ACTIVITY:
Only the lines below from the one containing "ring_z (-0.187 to" to the one containing "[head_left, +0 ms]" should be repeated, both included and unchanged.

=== Section Start ===

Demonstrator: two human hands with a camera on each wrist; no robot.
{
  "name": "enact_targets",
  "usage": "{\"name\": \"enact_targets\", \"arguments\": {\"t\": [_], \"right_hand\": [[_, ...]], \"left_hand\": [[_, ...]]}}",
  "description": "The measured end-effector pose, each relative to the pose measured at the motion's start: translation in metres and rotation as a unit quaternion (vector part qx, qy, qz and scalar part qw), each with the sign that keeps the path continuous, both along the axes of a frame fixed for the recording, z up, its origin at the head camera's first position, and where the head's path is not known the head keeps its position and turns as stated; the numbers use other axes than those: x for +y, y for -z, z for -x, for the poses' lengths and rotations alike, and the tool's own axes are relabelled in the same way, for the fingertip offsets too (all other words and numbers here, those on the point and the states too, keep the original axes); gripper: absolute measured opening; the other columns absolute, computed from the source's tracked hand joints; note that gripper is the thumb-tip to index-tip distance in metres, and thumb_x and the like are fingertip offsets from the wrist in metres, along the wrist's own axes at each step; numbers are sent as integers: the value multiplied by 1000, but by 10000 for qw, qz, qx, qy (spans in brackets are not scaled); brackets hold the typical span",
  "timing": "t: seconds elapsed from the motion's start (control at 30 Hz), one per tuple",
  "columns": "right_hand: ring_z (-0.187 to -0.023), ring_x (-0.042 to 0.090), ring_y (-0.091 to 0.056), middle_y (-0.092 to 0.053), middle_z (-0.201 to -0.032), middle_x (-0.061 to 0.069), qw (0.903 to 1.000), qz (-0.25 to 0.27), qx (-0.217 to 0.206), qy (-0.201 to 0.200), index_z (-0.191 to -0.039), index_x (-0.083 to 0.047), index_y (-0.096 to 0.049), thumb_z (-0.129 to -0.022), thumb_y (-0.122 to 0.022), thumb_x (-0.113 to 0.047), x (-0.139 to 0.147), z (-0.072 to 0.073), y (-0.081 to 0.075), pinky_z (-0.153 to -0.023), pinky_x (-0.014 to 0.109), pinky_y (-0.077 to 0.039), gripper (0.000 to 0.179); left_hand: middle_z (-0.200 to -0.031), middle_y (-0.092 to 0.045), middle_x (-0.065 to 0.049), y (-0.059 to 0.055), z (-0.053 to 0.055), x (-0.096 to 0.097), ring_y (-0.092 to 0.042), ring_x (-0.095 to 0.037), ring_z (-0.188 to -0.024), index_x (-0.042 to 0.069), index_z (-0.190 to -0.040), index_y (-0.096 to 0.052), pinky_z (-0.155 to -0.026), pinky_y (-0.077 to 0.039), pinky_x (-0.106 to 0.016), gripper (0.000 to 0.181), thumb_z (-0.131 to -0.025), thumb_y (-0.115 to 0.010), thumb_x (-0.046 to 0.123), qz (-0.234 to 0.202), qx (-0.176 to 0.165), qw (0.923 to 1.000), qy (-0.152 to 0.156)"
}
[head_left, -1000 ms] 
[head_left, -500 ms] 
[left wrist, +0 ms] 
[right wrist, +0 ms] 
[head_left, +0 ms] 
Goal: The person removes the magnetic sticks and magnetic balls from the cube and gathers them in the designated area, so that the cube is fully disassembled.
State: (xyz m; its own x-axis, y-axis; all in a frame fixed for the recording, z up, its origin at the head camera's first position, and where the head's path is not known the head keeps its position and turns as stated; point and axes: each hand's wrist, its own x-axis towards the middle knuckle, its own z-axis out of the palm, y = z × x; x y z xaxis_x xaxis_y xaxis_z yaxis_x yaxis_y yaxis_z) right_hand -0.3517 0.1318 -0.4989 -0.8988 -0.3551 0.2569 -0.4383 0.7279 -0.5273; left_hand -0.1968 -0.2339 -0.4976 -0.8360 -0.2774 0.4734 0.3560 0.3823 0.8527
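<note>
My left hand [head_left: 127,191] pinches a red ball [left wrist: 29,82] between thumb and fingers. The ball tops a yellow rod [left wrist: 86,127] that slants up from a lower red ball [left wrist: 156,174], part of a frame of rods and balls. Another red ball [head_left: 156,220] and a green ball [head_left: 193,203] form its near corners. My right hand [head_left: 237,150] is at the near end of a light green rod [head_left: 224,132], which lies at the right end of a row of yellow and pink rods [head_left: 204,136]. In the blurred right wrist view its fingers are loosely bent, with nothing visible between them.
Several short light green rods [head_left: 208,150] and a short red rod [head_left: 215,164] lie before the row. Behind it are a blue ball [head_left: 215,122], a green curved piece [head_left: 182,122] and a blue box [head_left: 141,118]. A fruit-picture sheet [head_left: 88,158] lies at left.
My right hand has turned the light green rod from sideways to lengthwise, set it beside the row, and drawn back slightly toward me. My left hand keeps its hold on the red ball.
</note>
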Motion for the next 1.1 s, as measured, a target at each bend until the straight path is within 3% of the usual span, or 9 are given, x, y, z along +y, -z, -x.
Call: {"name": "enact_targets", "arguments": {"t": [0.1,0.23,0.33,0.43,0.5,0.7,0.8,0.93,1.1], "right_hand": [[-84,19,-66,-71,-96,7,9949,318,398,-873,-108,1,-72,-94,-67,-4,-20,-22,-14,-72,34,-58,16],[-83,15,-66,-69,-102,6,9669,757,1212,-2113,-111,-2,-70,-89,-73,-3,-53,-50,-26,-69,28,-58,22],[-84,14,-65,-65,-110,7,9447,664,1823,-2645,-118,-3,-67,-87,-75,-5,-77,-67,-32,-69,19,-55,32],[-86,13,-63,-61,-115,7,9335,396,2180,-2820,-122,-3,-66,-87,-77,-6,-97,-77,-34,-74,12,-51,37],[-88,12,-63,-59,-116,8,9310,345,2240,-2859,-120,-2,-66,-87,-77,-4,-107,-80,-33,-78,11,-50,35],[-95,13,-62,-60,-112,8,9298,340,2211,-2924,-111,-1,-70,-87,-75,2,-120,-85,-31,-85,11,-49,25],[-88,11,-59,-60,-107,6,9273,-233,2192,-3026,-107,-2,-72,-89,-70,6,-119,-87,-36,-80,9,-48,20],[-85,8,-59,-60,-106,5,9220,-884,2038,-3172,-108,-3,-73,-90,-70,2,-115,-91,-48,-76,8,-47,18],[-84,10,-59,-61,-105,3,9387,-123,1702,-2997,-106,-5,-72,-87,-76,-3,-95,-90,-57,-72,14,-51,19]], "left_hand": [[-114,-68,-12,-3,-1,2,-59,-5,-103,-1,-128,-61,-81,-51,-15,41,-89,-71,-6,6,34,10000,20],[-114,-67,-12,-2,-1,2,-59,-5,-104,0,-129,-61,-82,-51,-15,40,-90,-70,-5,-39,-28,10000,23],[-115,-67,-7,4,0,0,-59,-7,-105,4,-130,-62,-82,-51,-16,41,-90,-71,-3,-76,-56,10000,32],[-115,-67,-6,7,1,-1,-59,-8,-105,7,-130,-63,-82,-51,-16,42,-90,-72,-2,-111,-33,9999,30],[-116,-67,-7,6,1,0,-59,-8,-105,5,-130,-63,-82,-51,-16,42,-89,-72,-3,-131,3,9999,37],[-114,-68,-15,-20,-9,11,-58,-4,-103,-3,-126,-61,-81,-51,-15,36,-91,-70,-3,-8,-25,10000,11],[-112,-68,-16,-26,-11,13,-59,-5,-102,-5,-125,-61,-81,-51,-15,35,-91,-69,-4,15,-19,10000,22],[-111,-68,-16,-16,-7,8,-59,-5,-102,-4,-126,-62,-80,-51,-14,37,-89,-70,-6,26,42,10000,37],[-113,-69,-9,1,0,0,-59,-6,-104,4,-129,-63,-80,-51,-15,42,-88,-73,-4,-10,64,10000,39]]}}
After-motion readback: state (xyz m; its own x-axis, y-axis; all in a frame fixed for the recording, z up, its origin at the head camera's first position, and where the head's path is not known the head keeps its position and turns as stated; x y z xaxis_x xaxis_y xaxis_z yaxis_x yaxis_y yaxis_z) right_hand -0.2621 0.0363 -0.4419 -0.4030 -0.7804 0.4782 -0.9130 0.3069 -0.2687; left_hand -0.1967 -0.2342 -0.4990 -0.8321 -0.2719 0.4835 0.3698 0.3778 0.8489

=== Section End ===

TASK OUTPUT:
  "columns": "right_hand: ring_z (-0.187 to -0.023), ring_x (-0.042 to 0.090), ring_y (-0.091 to 0.056), middle_y (-0.092 to 0.053), middle_z (-0.201 to -0.032), middle_x (-0.061 to 0.069), qw (0.903 to 1.000), qz (-0.25 to 0.27), qx (-0.217 to 0.206), qy (-0.201 to 0.200), index_z (-0.191 to -0.039), index_x (-0.083 to 0.047), index_y (-0.096 to 0.049), thumb_z (-0.129 to -0.022), thumb_y (-0.122 to 0.022), thumb_x (-0.113 to 0.047), x (-0.139 to 0.147), z (-0.072 to 0.073), y (-0.081 to 0.075), pinky_z (-0.153 to -0.023), pinky_x (-0.014 to 0.109), pinky_y (-0.077 to 0.039), gripper (0.000 to 0.179); left_hand: middle_z (-0.200 to -0.031), middle_y (-0.092 to 0.045), middle_x (-0.065 to 0.049), y (-0.059 to 0.055), z (-0.053 to 0.055), x (-0.096 to 0.097), ring_y (-0.092 to 0.042), ring_x (-0.095 to 0.037), ring_z (-0.188 to -0.024), index_x (-0.042 to 0.069), index_z (-0.190 to -0.040), index_y (-0.096 to 0.052), pinky_z (-0.155 to -0.026), pinky_y (-0.077 to 0.039), pinky_x (-0.106 to 0.016), gripper (0.000 to 0.181), thumb_z (-0.131 to -0.025), thumb_y (-0.115 to 0.010), thumb_x (-0.046 to 0.123), qz (-0.234 to 0.202), qx (-0.176 to 0.165), qw (0.923 to 1.000), qy (-0.152 to 0.156)"
}
[head_left, -1000 ms] 
[head_left, -500 ms] 
[left wrist, +0 ms] 
[right wrist, +0 ms] 
[head_left, +0 ms] 

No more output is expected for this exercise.